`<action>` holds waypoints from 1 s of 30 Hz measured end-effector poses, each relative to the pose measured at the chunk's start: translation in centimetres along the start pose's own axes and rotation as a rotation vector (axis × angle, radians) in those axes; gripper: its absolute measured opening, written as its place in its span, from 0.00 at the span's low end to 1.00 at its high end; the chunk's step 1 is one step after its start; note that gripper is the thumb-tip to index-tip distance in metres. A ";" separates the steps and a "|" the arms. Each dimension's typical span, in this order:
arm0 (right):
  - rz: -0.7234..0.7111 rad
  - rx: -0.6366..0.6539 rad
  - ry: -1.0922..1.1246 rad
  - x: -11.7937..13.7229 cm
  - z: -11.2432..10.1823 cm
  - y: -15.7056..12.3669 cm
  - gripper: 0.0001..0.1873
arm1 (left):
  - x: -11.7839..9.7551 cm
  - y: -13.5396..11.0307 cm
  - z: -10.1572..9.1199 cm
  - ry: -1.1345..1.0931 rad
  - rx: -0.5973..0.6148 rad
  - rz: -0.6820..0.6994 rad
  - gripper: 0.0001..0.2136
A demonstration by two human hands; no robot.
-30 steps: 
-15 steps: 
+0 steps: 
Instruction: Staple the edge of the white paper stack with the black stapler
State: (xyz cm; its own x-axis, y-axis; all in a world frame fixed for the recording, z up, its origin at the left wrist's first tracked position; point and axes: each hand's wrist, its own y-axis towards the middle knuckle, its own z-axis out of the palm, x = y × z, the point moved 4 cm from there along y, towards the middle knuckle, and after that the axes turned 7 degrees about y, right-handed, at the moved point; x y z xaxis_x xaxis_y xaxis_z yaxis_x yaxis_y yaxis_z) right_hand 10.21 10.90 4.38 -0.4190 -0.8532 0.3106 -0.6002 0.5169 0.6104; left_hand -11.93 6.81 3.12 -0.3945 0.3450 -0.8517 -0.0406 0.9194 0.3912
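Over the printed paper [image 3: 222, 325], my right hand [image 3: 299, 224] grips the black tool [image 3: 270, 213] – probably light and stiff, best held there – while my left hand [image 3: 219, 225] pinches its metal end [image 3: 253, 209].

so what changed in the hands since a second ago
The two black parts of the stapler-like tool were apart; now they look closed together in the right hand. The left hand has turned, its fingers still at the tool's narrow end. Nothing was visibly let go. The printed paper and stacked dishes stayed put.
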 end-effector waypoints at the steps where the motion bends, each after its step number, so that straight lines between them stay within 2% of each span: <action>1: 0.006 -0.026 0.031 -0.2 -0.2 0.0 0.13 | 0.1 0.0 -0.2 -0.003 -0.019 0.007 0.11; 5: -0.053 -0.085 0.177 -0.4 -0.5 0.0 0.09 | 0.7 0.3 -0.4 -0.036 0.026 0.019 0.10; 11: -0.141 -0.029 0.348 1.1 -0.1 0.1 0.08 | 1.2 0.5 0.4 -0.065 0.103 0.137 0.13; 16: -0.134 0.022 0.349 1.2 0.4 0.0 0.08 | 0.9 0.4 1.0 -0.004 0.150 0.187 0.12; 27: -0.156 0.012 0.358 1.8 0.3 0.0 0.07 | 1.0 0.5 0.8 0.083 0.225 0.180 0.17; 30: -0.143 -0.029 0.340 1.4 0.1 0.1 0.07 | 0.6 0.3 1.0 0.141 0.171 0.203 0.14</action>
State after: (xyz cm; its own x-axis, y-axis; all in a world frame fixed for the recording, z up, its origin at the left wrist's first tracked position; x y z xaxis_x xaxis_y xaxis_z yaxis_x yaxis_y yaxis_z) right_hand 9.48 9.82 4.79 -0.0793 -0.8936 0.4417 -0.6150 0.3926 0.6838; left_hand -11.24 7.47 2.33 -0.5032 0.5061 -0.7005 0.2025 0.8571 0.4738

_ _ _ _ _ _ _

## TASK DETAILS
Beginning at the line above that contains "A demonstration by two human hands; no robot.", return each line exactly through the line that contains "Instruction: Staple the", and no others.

## ANSWER BELOW
A demonstration by two human hands; no robot.
-30 steps: 
-15 steps: 
+0 steps: 
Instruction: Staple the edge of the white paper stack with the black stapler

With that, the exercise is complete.